▶ Instructions to follow
Reproduce exactly the lines below, from the first through the one containing "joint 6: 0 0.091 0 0", and nothing more.

▶ Data listing
______
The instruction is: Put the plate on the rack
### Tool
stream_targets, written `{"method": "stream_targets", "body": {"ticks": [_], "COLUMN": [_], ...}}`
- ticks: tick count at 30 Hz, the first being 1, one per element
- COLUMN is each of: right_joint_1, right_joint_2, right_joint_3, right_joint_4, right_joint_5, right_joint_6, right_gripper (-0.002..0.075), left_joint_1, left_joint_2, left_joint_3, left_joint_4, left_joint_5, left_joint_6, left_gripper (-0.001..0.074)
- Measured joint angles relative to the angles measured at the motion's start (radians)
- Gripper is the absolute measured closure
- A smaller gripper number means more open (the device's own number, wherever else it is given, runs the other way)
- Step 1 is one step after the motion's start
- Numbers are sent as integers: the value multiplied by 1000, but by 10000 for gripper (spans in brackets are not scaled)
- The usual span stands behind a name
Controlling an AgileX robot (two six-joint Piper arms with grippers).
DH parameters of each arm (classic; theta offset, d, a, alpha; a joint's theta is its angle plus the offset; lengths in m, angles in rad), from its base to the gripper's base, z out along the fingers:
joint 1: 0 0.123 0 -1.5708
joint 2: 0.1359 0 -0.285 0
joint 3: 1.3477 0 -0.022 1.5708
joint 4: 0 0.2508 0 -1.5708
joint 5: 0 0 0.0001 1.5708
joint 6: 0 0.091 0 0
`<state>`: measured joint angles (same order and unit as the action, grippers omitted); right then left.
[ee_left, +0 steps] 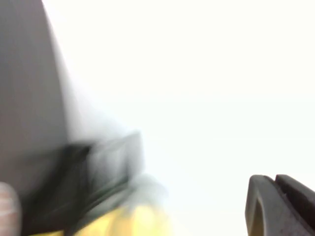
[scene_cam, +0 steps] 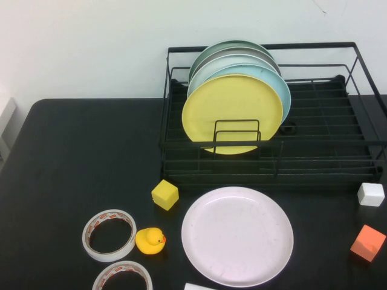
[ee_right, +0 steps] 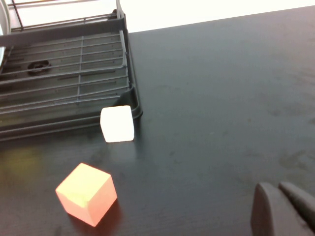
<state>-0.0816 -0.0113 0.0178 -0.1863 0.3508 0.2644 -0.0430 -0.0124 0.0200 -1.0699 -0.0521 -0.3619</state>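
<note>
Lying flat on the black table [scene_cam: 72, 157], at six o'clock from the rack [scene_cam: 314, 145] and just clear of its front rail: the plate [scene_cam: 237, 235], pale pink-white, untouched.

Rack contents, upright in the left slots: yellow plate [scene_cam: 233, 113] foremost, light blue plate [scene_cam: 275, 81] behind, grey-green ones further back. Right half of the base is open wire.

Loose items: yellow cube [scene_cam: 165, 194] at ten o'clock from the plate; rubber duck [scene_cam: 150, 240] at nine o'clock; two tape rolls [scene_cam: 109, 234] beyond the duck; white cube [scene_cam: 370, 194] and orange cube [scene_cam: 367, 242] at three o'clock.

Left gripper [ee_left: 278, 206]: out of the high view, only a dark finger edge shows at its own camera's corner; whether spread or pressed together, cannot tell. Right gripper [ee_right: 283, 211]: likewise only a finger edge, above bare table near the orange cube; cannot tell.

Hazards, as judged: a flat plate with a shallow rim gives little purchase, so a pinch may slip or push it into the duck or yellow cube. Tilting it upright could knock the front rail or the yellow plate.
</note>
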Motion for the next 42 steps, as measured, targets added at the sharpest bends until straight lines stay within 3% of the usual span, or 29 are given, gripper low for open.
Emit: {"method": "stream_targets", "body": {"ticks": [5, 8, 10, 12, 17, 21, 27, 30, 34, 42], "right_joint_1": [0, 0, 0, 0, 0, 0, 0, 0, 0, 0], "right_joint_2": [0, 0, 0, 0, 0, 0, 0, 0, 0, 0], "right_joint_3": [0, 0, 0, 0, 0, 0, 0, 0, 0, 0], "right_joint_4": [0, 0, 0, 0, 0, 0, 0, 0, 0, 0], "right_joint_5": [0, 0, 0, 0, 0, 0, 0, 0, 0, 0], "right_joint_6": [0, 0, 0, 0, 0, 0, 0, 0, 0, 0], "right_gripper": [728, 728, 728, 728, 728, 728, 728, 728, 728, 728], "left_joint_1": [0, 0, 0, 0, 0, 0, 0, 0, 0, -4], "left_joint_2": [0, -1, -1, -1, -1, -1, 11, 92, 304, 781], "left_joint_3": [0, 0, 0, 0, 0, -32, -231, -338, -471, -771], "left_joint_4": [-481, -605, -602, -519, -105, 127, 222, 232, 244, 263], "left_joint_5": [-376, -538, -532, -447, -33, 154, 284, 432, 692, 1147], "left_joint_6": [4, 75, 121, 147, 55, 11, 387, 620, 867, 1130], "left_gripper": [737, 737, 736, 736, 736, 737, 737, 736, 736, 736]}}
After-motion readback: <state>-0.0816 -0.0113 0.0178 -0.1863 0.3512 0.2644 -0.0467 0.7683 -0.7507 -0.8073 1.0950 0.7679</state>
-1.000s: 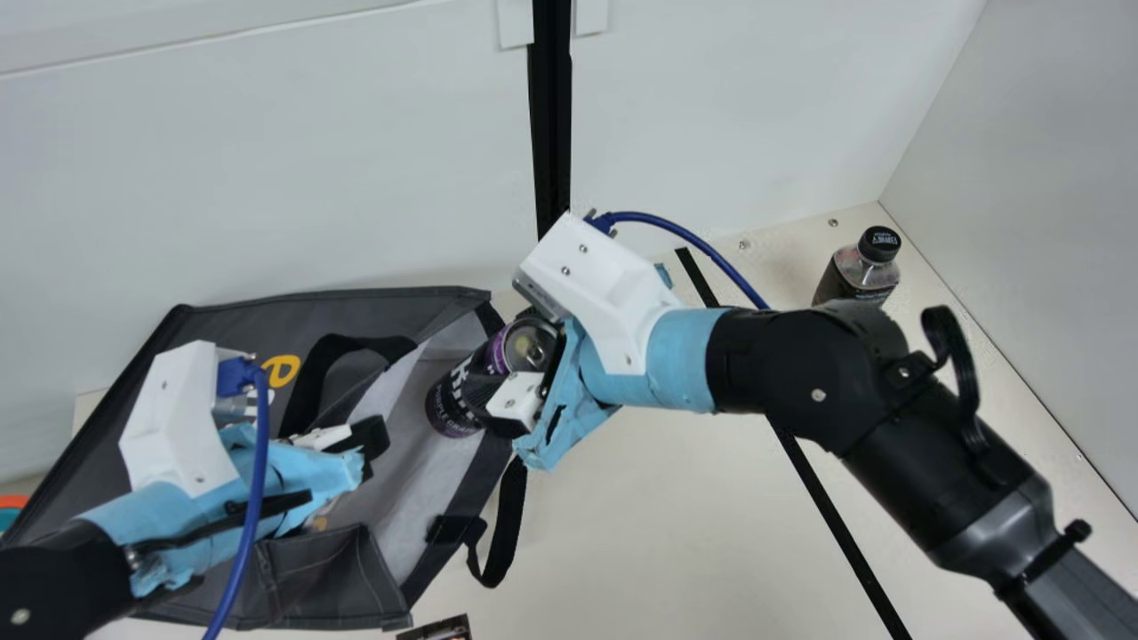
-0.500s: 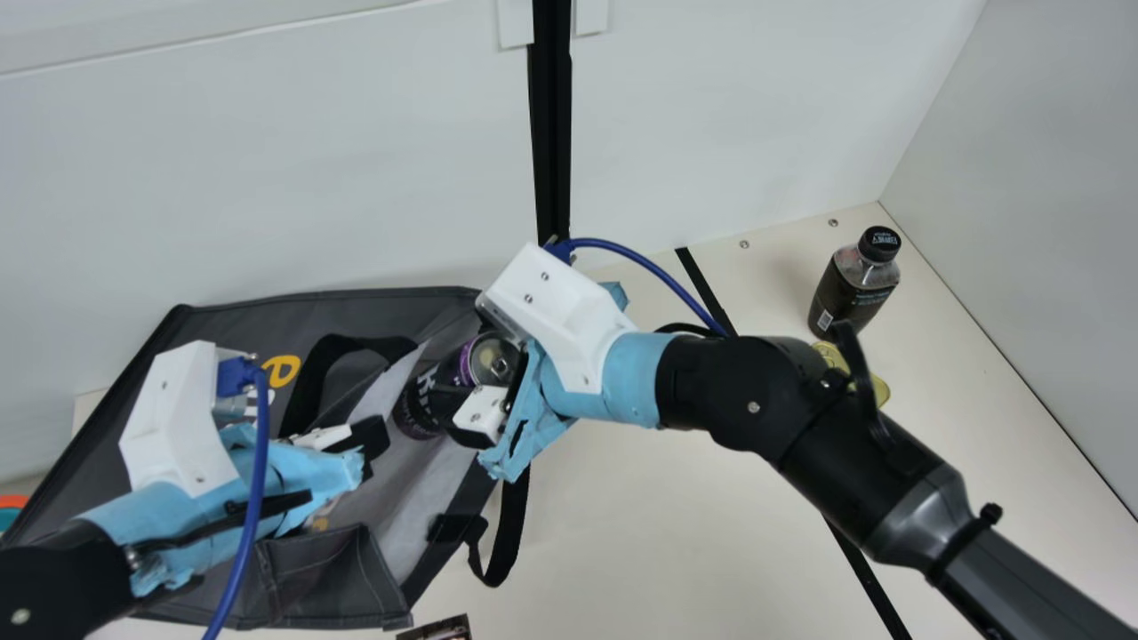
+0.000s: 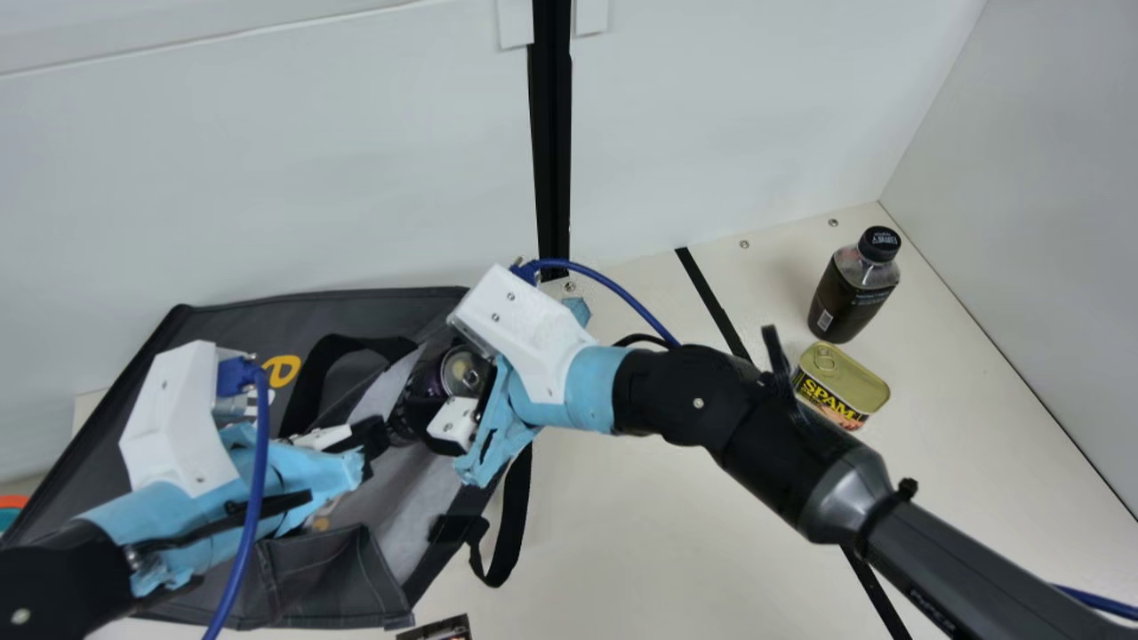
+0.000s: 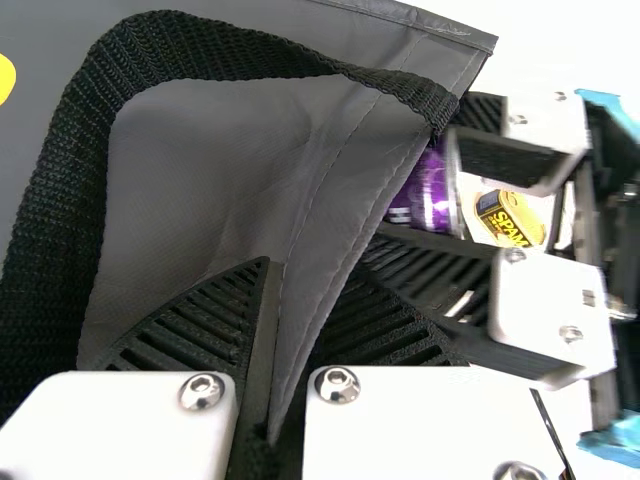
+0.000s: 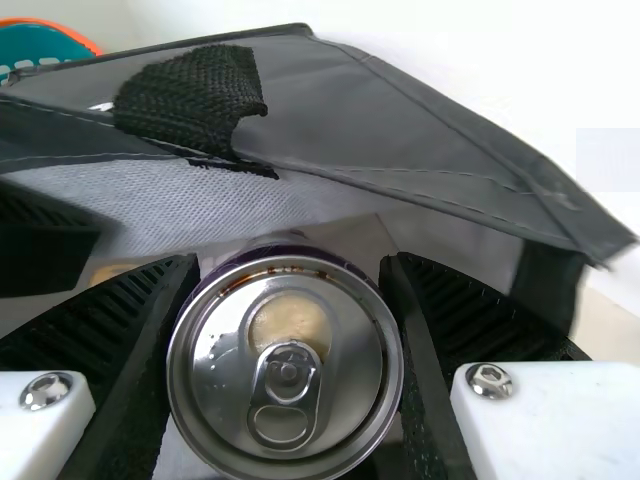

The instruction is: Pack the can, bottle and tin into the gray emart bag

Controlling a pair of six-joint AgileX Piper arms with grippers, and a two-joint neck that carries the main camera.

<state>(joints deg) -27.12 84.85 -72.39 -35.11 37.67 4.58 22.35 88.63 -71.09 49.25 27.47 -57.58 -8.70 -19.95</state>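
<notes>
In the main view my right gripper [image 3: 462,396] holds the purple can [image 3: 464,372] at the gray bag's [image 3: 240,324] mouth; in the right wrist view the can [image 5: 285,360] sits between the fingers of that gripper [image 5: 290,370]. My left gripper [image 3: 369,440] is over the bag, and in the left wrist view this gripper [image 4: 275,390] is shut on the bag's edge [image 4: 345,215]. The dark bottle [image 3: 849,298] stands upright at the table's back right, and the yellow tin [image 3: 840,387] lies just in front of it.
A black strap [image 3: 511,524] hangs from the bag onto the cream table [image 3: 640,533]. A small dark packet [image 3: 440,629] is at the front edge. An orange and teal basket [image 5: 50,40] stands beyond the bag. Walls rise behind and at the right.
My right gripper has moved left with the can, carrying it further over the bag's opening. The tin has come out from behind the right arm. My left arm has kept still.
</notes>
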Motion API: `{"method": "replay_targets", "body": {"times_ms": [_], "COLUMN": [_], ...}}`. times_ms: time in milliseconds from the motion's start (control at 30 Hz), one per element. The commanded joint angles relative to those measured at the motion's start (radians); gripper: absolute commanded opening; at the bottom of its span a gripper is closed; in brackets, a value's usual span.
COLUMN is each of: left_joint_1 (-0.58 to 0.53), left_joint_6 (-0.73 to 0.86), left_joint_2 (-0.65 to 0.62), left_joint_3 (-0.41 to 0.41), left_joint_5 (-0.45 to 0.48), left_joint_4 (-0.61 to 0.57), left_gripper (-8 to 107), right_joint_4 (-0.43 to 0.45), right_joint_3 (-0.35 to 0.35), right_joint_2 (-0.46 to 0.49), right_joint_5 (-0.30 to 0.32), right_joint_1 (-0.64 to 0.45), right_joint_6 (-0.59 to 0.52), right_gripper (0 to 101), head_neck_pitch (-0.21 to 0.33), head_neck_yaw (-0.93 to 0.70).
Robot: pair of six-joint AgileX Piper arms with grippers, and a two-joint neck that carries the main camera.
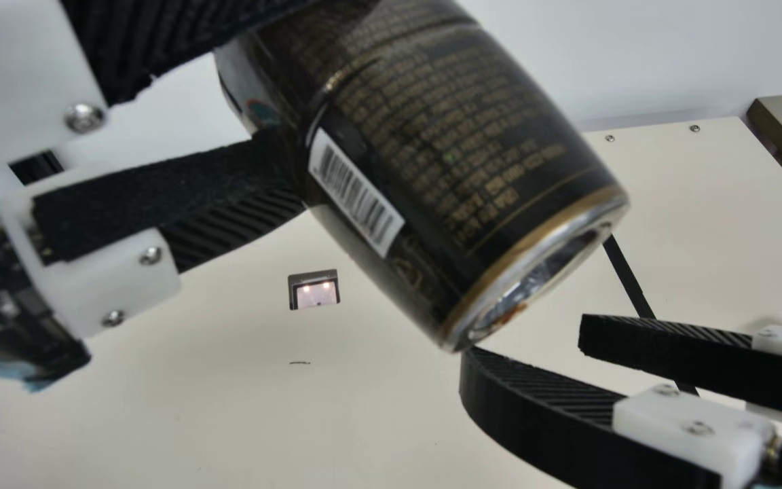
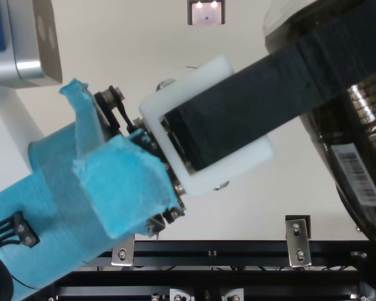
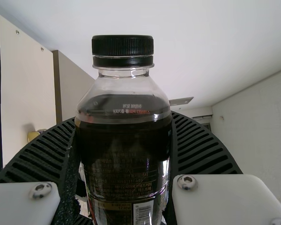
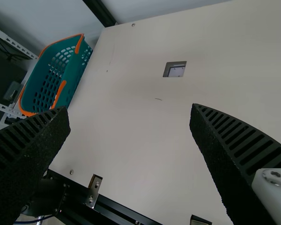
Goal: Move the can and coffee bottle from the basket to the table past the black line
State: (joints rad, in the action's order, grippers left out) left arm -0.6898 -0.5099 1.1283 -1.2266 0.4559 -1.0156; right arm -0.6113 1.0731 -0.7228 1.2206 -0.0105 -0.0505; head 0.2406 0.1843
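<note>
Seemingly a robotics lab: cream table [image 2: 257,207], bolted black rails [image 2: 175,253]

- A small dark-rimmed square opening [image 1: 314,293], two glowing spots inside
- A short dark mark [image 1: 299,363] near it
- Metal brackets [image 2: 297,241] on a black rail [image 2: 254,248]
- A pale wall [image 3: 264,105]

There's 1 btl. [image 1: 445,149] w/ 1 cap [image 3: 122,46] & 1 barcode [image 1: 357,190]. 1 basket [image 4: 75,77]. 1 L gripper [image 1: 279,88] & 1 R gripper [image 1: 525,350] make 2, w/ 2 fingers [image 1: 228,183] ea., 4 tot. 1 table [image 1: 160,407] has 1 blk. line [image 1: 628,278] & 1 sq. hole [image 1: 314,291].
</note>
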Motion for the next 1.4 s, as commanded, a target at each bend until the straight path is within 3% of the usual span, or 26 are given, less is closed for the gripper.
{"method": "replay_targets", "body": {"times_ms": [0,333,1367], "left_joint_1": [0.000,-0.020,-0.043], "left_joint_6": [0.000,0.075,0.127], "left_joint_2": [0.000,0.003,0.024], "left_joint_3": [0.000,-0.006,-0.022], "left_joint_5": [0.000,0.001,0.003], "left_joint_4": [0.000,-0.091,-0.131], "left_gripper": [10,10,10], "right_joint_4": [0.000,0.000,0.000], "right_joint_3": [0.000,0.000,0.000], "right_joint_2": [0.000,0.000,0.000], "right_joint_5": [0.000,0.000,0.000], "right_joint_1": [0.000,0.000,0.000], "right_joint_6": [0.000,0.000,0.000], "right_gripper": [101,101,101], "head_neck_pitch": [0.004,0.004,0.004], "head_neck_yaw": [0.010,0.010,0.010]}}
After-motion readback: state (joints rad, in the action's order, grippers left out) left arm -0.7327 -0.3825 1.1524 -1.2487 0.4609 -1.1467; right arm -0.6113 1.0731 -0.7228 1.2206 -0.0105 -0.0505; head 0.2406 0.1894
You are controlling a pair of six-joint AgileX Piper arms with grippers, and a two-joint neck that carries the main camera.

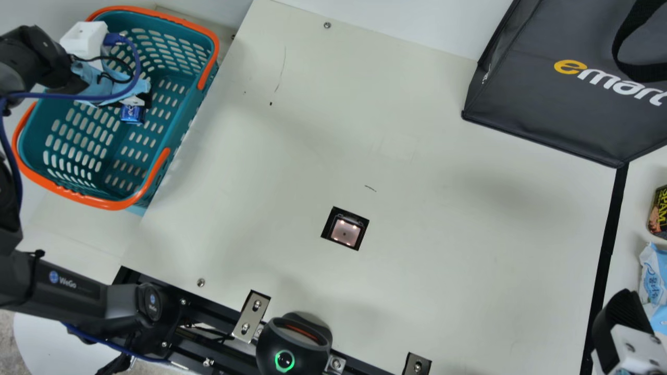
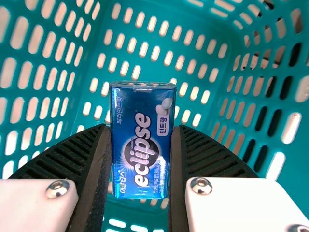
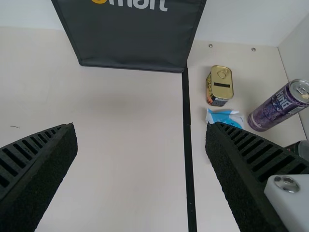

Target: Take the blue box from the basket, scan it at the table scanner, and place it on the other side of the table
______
▶ Problem solution
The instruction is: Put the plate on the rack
### Tool
stream_targets, written `{"method": "stream_targets", "body": {"ticks": [_], "COLUMN": [_], ...}}`
- ticks: tick count at 30 Hz, the first being 1, one per element
- COLUMN is each of: right_joint_1, right_joint_2, right_joint_3, right_joint_4, right_joint_5, right_joint_6, right_gripper (-0.002..0.075), left_joint_1, left_joint_2, left_joint_3, left_joint_4, left_joint_5, left_joint_6, left_gripper (-0.001..0.074)
- Measured joint angles relative to the angles measured at the motion's start (radians)
- Gripper is the absolute measured closure
- A smaller gripper number means more open (the device's own number, wherever else it is given, runs the other way)
- Step 1 is one step after the motion's start
- Numbers are sent as integers: the value multiplied by 1000, but by 10000 for gripper (spans in brackets are not scaled)
- The usual span stands behind a name
Controlling an AgileX robot (two six-joint Piper arms with grippers).
DH parameters of each arm (classic; theta offset, d, a, alpha; a joint's theta is its angle plus the offset; lengths in m, angles in rad), from its base to the gripper's base, z out along the fingers:
joint 1: 0 0.123 0 -1.5708
joint 2: 0.1359 0 -0.285 0
joint 3: 1.3477 0 -0.022 1.5708
joint 4: 0 0.2508 0 -1.5708
joint 5: 0 0 0.0001 1.5708
joint 6: 0 0.091 0 0

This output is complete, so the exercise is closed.